Calcium Corner
Very Low Dose and Shorter Duration Catheter-Directed Thrombolytic Therapy Proves to be Safe and Effective for Pulmonary Embolism
For the last 20 years, I have championed the cautious use of systemic thrombolytic therapy in massive pulmonary embolism (PE) as well as low-dose thrombolytic therapy in certain patients with acute intermediate-risk (submassive) and occasional high-risk (massive) PE. In the past, for patients with high-risk or “severe” intermediate-risk PE at high risk of bleeding from systemic thrombolysis — say a patient with a gastrointestinal (GI) bleed the previous week or a patient who had undergone recent surgery — catheter-directed thrombolysis with low doses of tissue-type plasminogen activator (tPA) was often the only treatment option more aggressive than anticoagulation. For some intermediate-risk patients, surgical embolectomy is also an option, but it’s not commonly performed at many centers.
A significant proportion of patients with PE who are otherwise candidates for thrombolysis have some contraindications to systemic thrombolysis, such as recent surgery, trauma, or recent bleeding.
In the past, we carefully selected patients for this therapy based on right ventricular (RV) appearance on echocardiography and/or computed tomography (CT) clot burden, heart rate, blood pressure, and oxygenation. We also looked at troponin and brain natriuretic peptide (BNP) levels.

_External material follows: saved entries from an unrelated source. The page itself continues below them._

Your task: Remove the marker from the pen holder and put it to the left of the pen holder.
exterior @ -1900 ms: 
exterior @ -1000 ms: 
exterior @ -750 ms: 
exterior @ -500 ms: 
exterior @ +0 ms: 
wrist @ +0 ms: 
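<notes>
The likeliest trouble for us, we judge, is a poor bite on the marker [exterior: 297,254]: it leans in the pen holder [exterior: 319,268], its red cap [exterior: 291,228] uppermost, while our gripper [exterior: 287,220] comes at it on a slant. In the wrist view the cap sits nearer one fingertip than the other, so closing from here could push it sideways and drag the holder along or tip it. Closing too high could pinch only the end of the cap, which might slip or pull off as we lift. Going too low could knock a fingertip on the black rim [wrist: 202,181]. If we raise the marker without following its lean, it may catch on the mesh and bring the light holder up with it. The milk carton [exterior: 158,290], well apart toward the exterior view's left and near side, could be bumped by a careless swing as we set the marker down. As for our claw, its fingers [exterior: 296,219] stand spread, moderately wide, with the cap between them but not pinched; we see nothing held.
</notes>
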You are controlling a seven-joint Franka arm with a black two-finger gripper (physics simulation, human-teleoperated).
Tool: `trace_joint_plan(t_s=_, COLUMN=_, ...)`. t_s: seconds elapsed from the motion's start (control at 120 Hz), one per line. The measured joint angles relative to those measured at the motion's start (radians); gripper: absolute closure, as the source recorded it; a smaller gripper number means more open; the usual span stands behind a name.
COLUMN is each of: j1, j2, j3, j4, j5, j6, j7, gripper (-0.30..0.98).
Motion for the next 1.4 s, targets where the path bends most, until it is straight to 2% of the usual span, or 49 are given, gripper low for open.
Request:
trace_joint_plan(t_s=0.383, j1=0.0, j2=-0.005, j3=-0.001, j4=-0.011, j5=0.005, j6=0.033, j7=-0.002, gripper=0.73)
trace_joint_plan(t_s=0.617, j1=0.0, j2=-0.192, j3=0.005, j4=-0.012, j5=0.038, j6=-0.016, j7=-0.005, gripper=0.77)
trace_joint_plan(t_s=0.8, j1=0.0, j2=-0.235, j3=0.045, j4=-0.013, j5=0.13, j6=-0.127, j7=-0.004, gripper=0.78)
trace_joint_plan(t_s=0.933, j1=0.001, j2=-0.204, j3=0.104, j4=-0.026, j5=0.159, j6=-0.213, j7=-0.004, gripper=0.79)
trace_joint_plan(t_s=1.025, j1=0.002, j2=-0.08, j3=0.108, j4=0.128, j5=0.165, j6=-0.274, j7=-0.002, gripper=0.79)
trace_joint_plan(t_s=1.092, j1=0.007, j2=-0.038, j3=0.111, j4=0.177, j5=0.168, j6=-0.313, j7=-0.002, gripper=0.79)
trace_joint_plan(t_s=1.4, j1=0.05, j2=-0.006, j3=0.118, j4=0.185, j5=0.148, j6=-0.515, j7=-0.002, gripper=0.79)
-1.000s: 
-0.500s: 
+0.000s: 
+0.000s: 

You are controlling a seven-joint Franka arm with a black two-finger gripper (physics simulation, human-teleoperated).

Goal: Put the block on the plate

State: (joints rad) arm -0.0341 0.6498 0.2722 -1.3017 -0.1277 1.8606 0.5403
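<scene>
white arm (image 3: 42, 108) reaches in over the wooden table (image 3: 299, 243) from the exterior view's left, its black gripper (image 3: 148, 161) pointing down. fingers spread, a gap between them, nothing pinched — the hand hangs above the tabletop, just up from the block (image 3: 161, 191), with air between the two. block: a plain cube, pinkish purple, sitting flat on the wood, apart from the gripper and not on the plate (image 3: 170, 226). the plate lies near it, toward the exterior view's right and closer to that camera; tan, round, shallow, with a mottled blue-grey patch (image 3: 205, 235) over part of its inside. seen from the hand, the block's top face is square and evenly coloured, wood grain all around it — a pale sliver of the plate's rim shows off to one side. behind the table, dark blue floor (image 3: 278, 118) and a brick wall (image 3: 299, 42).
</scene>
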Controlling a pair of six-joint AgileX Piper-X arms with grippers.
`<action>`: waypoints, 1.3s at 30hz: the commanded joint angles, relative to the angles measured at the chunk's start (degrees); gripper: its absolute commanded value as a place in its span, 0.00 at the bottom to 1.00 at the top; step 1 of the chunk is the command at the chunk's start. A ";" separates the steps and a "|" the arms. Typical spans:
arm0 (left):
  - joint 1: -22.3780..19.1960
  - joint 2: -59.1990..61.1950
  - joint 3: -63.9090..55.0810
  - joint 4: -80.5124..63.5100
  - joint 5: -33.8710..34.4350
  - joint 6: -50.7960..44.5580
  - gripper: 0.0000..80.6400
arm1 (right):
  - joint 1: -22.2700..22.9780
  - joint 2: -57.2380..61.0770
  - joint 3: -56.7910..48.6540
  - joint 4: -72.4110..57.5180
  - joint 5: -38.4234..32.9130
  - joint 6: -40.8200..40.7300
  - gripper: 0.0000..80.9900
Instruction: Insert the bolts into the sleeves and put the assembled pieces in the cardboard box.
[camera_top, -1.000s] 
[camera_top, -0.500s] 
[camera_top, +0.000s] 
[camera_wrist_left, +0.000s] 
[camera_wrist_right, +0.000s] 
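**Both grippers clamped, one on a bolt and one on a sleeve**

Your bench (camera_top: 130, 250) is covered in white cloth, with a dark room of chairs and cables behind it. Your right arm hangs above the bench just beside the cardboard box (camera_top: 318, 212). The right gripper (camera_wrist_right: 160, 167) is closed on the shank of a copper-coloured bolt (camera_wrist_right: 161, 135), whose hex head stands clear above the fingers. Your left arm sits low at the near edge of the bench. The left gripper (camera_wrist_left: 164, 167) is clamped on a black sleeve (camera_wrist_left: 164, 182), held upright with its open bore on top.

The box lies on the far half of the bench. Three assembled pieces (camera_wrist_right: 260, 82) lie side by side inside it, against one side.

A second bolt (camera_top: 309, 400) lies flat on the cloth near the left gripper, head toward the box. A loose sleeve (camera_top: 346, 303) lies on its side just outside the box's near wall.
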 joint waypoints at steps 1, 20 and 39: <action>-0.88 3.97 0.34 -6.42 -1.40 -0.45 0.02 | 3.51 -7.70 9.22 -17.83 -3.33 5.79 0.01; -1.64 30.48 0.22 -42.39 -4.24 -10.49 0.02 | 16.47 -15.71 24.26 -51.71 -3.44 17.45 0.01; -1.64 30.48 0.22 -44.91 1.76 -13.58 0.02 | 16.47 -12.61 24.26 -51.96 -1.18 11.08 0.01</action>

We still consider these clinical parameters, but we have been trying to improve our ability to risk-stratify patients with PE. The European guidelines1 have helped, but intermediate-risk PE patients are a heterogeneous group. In general, the more severe the RV abnormality, the more likely it is that the patient would benefit from thrombolysis. However, patients with very extensive clot burdens without significant RV compromise may also be good candidates for thrombolysis.
For these patients, we found that administering doses of tPA in the range of 10 mg (or urokinase at low doses) over 10 minutes or so would sometimes work. Ten minutes might have been a bit extreme, but we were often trying to treat very ill patients. We didn’t simply drip the tPA in. Instead, we’d push it through a syringe, with the infusion catheter jammed into the big proximal embolus. It worked in some cases for very fresh clot, but we never did a large enough series to develop a protocol.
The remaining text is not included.